WHAT YOU SHOULD DO>
Look at each line of the listing. Copy those that hold the string "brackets".

== Segment start ==

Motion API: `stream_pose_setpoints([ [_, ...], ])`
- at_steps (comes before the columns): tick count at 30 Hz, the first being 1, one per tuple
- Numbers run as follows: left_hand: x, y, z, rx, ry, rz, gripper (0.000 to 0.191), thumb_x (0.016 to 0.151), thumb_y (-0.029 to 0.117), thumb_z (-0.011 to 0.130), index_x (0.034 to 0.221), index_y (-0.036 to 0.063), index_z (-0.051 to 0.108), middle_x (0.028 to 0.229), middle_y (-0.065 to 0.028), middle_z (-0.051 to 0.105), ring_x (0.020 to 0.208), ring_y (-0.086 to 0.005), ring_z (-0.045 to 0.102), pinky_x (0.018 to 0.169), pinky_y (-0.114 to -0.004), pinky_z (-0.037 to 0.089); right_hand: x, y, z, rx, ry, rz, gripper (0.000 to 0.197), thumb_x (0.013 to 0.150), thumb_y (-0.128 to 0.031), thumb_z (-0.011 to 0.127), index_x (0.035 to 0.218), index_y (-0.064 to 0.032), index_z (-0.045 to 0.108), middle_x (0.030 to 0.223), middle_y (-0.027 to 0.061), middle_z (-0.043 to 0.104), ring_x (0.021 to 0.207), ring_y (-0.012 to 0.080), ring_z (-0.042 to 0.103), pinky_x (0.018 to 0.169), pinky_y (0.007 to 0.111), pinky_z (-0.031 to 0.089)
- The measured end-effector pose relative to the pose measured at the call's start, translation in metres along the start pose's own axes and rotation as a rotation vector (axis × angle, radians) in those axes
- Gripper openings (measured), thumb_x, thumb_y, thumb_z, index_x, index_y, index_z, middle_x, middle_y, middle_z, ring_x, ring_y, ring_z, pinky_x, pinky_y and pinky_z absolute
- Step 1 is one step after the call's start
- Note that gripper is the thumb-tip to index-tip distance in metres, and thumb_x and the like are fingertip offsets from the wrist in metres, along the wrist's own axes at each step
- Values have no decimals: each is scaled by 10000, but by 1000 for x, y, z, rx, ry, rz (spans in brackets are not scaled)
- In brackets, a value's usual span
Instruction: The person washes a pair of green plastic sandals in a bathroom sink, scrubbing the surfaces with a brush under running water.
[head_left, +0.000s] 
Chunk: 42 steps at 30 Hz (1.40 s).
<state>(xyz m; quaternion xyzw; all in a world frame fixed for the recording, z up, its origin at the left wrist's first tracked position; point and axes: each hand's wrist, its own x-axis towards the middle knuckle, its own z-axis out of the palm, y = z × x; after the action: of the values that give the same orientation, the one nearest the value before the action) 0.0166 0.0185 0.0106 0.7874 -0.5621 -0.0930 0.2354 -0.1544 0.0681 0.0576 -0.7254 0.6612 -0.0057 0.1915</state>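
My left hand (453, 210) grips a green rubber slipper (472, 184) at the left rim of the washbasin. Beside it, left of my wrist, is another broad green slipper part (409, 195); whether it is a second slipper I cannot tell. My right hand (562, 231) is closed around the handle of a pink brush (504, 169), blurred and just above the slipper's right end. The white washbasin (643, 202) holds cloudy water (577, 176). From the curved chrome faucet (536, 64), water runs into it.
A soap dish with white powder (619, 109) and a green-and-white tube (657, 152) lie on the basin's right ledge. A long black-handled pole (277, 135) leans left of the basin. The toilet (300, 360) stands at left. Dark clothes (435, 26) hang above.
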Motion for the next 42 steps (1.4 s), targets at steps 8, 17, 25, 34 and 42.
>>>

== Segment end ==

EXPECTED ANSWER>
- Values have no decimals: each is scaled by 10000, but by 1000 for x, y, z, rx, ry, rz (spans in brackets are not scaled)
- In brackets, a value's usual span

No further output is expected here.